The growth is growing stolonous out of itself


----------



## Justin (Aug 20, 2016)

Not a problem...looks like a happy plant


----------



## gonewild (Aug 20, 2016)

troy said:


> The growth is growing stolonous out of itself



It is not growing "stolonous" out of itself. The stem it stretching by growing extra length between each leaf node.
The cause may be too little light.
Or it may be because you are applying some form of "stimulant" that causes cells to stretch lengthwise.


----------



## Happypaphy7 (Aug 20, 2016)

What Lance says. 
Just stretching a bit.

It would be logical to think this is caused by low light, but...
I have had a couple of plants ( one Maudiae hybrid, one parvi hybrid) and they were both among many others in very bright light. 
So the cause might just be plant being crazy. lol


----------



## JAB (Aug 20, 2016)

Just visited Theresa Hill and her Dollgoldii were HUGE!!!!!!! The flowers were easily 6+inches and the leaf span was probably pushing two feet.


----------



## troy (Aug 20, 2016)

I got it from her, the looonnngggg crown of this one is stiff like it's an inflourescence but it just keeps elongating


----------



## Happypaphy7 (Aug 20, 2016)

JAB said:


> Just visited Theresa Hill and her Dollgoldii were HUGE!!!!!!! The flowers were easily 6+inches and the leaf span was probably pushing two feet.

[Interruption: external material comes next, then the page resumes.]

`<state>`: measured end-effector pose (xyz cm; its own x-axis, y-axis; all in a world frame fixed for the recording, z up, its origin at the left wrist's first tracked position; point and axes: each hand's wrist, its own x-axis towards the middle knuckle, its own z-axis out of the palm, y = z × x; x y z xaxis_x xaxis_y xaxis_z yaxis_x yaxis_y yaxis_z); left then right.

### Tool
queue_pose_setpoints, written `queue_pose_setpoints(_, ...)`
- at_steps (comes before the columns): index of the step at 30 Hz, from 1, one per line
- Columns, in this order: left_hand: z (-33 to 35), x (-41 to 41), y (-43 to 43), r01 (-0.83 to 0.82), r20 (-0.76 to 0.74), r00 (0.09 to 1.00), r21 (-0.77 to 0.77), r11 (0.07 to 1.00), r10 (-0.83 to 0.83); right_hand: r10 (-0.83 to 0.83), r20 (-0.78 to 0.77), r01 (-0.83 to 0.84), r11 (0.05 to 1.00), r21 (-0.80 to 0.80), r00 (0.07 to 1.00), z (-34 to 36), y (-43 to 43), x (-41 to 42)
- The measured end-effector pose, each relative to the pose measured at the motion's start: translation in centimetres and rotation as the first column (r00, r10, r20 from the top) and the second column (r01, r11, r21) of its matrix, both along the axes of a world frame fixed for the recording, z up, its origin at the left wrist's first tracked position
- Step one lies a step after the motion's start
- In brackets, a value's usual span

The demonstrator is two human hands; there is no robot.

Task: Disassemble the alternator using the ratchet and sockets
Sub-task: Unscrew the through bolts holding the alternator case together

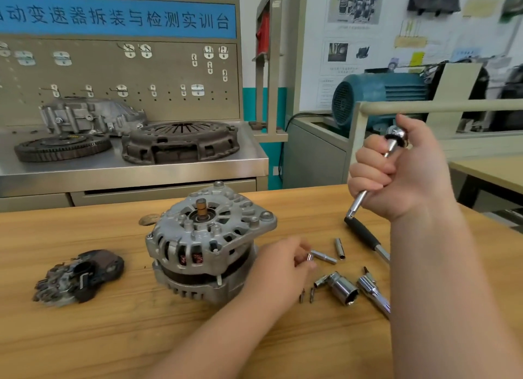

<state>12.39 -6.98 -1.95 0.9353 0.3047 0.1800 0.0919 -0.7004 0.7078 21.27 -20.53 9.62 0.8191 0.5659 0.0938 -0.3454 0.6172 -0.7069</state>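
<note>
Left hand [280, 262] pinches a small socket [310, 256] over the bench [85, 336], alternator [206, 242] just at its nine o'clock (shaft up); loose sockets [339, 248] at three o'clock. Right hand [402, 174] grips a chrome tool shaft [392, 145], raised at one o'clock.

Right grip [396, 172] raised in a fist, left grip [280, 262] low, seemingly pinching.

Chrome tool [392, 144] in raised right hand [402, 177]; small socket [310, 256] in fingers [303, 266] of left hand [278, 261] beside alternator [206, 237].
</note>
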Motion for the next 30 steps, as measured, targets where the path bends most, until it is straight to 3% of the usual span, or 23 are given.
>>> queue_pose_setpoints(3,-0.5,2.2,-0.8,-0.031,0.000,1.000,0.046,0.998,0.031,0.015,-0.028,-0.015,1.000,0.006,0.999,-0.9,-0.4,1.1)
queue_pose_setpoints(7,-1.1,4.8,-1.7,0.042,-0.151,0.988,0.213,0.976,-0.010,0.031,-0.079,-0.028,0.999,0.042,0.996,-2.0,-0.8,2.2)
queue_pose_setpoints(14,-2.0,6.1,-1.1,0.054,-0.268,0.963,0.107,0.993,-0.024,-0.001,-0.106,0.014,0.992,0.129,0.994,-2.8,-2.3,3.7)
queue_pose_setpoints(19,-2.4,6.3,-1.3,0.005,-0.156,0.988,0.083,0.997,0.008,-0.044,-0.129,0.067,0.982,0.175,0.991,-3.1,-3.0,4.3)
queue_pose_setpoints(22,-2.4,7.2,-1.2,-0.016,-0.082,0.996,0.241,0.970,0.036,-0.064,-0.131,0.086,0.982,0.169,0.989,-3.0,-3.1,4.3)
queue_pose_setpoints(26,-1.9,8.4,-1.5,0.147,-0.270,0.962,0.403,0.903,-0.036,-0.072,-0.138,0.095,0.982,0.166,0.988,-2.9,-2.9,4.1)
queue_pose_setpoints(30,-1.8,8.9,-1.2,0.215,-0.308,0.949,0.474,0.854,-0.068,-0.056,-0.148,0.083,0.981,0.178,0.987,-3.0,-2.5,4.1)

Yikes! Roth genes kicking in, I guess. 

I got one from her a couple of years ago. One growth mature plant, now 7 growths plant with about one foot wide. And I thought it was too big for me. 
Hasn't flowered yet, although it made this fake sheath last year. I think I see one or two more sheaths now.


----------



## troy (Aug 20, 2016)

I got the piece of crap plant, free plus shipping


----------



## Happypaphy7 (Aug 20, 2016)

Just an odd stretching. You don't know if it's a crap yet.


----------



## troy (Aug 20, 2016)

I've had it 2 years all it did is stretch, everything else I've had for 2 years has grown tremendously, want it? I paid 45.00. I'll give it to you free + shipping, I'm not to happy at beiing sold a piece of **** plant


----------



## Wendy (Aug 20, 2016)

How much light do you give it? In my experience these need quite a bit of light. Other than that it looks perfectly healthy. Try a brighter spot and I bet it starts growing normally.....and blooms.


----------



## troy (Aug 20, 2016)

It's with all my other plants 10 inches under a dual t8 full spectrum light fixture


----------



## MorandiWine (Aug 20, 2016)

$45 for a DG that size seems reasonable, especially knowing that Theresa sold it. She generally has fantastic plants. 

I agree that more light is needed as most DG's tend to lean more to the roth side of things light-wise. Two T-8's aint gonna cut it for roths and many roth hybrids. Sorry for the bluntness, but.......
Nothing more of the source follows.